[What the exercise asks]:
Give back an exact copy of the lines below, from the first through the line with "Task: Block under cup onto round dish"; please stop there.

[Stored data entries]:
-*-
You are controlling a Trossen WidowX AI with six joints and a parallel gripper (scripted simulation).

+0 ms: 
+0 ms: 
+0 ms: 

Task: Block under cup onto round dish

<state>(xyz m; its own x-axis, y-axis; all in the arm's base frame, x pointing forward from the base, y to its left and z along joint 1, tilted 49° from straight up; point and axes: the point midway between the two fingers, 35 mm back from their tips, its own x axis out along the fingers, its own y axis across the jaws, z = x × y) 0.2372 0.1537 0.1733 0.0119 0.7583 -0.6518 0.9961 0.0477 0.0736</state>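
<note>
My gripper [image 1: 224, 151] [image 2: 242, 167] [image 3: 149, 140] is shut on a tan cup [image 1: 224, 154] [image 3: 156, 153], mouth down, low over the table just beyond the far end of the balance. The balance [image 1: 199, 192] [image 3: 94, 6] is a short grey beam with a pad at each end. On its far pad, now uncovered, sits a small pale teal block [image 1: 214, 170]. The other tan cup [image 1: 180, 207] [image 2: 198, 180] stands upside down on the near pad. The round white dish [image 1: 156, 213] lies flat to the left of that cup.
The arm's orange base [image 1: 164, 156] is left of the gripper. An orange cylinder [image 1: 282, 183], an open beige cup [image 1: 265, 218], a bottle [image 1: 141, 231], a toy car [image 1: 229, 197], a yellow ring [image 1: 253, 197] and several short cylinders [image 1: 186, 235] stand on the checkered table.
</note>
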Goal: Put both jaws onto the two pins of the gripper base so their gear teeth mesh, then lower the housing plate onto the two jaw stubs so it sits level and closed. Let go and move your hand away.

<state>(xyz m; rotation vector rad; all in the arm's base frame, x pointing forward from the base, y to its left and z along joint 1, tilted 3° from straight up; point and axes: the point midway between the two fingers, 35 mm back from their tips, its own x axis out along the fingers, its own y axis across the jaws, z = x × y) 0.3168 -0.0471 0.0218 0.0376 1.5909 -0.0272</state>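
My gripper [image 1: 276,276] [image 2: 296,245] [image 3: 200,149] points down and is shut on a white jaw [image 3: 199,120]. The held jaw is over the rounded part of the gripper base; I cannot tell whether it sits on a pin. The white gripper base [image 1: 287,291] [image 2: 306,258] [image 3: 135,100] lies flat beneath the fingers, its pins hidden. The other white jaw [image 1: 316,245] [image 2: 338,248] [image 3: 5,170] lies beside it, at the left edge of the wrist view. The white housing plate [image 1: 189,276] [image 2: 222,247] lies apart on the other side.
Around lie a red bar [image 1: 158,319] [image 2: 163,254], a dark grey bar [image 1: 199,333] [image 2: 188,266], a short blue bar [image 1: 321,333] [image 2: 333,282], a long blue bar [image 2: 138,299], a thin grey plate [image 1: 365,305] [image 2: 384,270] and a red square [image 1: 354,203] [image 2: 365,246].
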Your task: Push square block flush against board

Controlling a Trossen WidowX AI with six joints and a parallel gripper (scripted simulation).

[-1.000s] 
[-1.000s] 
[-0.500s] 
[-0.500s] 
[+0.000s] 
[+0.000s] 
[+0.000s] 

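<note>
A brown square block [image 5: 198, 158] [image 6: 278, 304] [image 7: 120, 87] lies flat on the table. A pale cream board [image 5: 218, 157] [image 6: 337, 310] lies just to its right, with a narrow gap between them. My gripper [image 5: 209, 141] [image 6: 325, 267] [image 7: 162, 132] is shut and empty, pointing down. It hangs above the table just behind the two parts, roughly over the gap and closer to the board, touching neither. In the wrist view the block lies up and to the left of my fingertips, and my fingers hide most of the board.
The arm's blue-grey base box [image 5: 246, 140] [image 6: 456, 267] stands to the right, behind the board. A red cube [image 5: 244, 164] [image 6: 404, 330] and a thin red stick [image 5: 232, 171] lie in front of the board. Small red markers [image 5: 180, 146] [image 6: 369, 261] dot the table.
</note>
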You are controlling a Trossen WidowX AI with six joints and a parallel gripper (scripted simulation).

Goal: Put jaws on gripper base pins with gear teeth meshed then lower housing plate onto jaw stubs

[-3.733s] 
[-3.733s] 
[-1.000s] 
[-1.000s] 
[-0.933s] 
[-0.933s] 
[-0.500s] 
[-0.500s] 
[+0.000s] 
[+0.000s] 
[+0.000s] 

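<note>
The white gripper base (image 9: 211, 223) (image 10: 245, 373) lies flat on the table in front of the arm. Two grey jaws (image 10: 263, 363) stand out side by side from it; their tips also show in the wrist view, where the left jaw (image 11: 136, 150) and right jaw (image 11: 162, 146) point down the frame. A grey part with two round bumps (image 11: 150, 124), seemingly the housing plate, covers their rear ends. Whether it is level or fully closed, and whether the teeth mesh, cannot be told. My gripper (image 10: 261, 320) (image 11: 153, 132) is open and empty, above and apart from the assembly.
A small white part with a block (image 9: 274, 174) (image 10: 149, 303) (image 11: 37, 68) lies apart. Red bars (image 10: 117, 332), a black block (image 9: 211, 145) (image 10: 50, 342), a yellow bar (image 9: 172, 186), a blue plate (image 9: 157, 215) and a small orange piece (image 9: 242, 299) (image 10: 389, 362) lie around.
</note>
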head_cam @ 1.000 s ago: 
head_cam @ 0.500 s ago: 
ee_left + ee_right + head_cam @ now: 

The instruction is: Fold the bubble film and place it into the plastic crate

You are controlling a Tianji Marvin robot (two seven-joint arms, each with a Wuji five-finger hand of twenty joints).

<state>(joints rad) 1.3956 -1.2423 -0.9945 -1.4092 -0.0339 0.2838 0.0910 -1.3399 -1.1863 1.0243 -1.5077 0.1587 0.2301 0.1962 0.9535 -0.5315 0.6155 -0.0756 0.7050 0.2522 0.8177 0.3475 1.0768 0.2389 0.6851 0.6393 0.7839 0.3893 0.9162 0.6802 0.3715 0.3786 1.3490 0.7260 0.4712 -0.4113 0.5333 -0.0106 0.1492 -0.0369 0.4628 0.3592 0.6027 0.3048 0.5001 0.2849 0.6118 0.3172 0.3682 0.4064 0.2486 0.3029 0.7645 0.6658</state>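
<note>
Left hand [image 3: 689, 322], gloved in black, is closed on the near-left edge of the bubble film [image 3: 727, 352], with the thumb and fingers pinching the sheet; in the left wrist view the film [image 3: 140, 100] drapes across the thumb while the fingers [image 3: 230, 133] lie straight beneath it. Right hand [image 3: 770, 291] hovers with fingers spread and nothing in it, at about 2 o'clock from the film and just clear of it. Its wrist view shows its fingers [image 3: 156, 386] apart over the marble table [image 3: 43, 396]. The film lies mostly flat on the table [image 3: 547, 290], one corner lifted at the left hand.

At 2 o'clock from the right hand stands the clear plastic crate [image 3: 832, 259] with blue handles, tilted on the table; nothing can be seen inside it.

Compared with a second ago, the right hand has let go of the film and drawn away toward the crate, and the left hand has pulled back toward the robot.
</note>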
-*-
[Answer to this problem]:
You are controlling a Trossen WidowX AI with six joints and a parallel gripper (scripted simulation).

+0 ms: 
+0 ms: 
+0 ms: 

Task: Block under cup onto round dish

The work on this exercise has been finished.